Completing BlueRaja's answer to answer Ixion' question. Copy-pasting the illustration from said answer here for ease of reading.

Note that :
- it is for grids with no diagnoal movement, but it can be adapted to grids with diagonals and even gridless setups.
- I'm not presenting the most optimized version (which I'm not aware of), more like the idea behind the algorithm
- To not spend too much time writing, I'm not adding schema, but feel free to ask me to add some.
"How is the grid divided into chunks ?"
Step 1 : define chunks
Choose an arbitrary chunk size. In BlueRaja's example it is 4. Maybe there are some theoretical way to find the optimal one, but I don't know of them. However finding a good size for speed can be done experimentally once it is implemented in you game. We store chunks in a grid as well.
Note : To know which chunk a cell belongs to, we can simply integer-divide the coordinated of the cell by the size of the chunk. With a chunk of size 4, the (15, 6) cell belongs to the chunk (3, 1).
Step 2 : find gates
For each pair of adjacent chunk A and B, find a pair of cells C_a and C_b so that :
Both A and B are adjacent and open (no obstacle on them), C_a belongs to A, and C_b belongs to B. The pair is a "gate". They are illustrated by red lines on BlueRaja's answer.
You can eventually find all gates for each pair of chunks, it will reduce speed but increase accuracy of pathfinding. You can also do an-in between, for example keeping only gates that have a longer path to each other with obstacles than without obstacles.
Step 3 : build the abstraction graph
Now to build the red graph on the right of the pic.
create an empty graph G.
For each chunk for each inner pair of gate cells (A1, A2) belonging to the chunk cells, compute the best path P_ab between A and B. Then add A1 and A2 to the graph as vertices (if not already in it), and a edge of length P_ab between them. For the vertices, retain the position of the corresponding cell in the initial grid (not chunks).
Additionally, you need a collection associating each chunk'id (position in grid) with its gate vertices, and we need to keep each P_ab in memory for later use.
In the pic, we can see that top-left chunk has two gates, and that the path to link them is of length 3.

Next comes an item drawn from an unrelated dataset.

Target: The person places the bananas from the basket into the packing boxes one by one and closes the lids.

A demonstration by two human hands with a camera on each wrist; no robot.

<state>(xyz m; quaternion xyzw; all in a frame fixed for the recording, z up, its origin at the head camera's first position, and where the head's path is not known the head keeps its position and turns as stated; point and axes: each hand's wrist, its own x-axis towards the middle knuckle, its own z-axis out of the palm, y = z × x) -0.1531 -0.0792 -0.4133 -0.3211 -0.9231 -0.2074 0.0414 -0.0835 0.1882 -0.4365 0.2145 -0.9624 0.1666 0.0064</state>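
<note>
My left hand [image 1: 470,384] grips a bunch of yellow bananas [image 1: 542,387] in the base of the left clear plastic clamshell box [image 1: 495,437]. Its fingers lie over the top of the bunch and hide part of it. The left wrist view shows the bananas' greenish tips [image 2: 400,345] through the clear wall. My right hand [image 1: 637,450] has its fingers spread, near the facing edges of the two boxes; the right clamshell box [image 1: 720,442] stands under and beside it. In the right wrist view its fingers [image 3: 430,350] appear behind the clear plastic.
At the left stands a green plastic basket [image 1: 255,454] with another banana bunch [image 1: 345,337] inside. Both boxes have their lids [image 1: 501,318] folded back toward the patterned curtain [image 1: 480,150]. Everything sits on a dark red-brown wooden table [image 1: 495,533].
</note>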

We also add edges of length 1 linking adjacent cell gates together, to pass from one chunk to another.
optional : do more abstractions recursively.
"how is the heuristic evaluated for the hierarchy / how to pathfind with it?"

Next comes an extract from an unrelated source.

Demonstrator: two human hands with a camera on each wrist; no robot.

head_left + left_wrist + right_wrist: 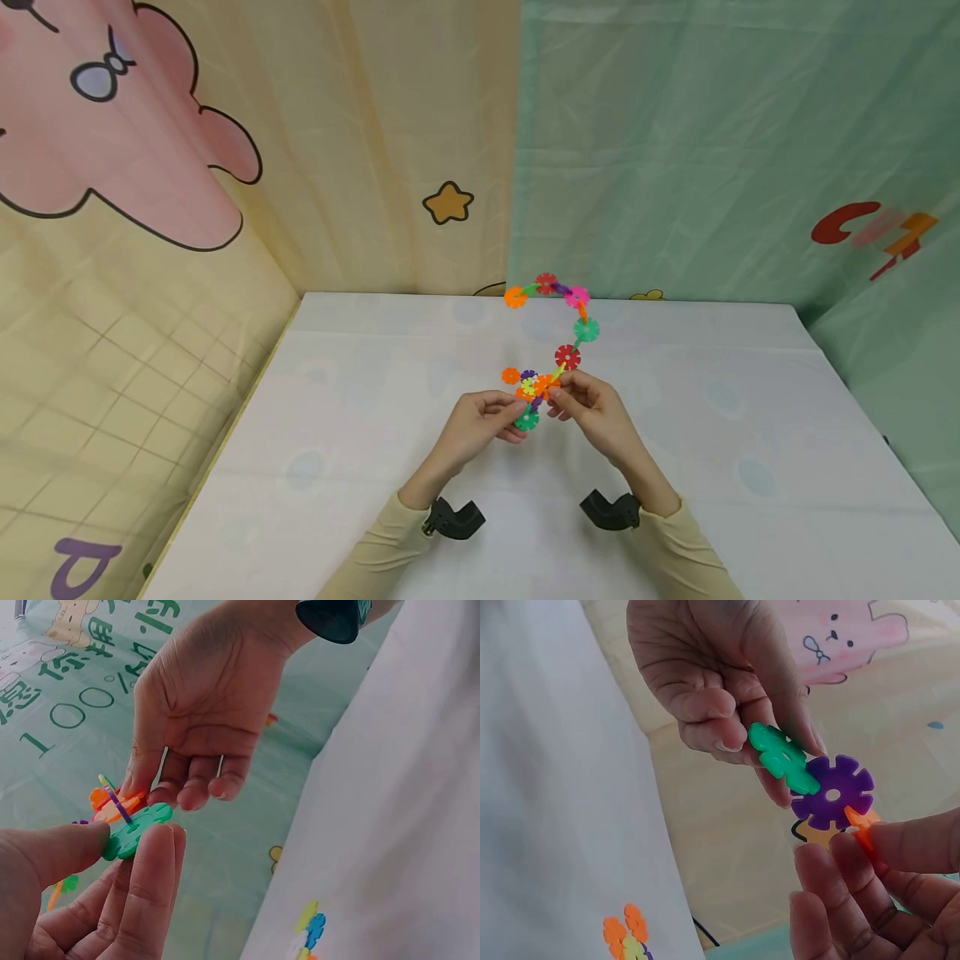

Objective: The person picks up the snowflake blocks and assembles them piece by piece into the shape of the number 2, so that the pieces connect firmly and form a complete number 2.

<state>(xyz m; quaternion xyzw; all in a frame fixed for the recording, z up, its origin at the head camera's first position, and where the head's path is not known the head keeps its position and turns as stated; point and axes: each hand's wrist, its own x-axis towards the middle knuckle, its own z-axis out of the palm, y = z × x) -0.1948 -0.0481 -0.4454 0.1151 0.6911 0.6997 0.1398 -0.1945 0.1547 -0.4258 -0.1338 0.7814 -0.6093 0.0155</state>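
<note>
A chain of notched plastic snowflake discs in several colours curves up from between both hands; a red disc (567, 357) and a green disc (587, 329) are part of it. My left hand (483, 417) pinches the green end disc (139, 832) between thumb and fingers. An orange disc (864, 825) is held between the thumb and fingertips of my right hand (600, 412). Slotted between these two is a purple disc (832, 793). Behind the fingers in the head view sits a small cluster of orange, yellow and purple discs (511, 376).
A white cloth covers the table (360, 467). Printed curtains (675, 150) hang along its back edge and sides. Each wrist wears a black camera mount (457, 518). Low in the left wrist view, a few yellow and blue discs (315, 930) show against the white cloth.
</note>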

We have our graph, now, now let's do some pathfinding.
We want to go from cell S (start) to E (end).
Step 1 : Link S to its chunk gates
Knowing the coordinates of the cell S stands, we can know which chunk it stands in. We access the chunk, and then, on subset of the grid that belongs to the chunk, we compute all best-path (or heuristic-best path) P_sa from S to each cell gate A of the chunk. We add S to G as a vertice, and also edges for each P_sa computed. We keep those paths in memory.
Step 2 : same, but for E
Step 3 : run pathfinding or on G
Now we use a pathfinding algorithm to compute best path from S to E on graph G. We then use stored grid-paths to recompute the full path. Eventually, we don't need full path but just enough of the first steps of the path so that the entity we drive can move until the next pathfinding triggering.
Step 4 : clearing
Finally, we remove vertices S, E and their attached edges from G, so we can use G to pathfind another entity or another position.
optional : recursive hierarchiy
In case we have more than one level of abstraction, we use level n to find best paths to level n+1 gates in the chunk of level n+1, recursively.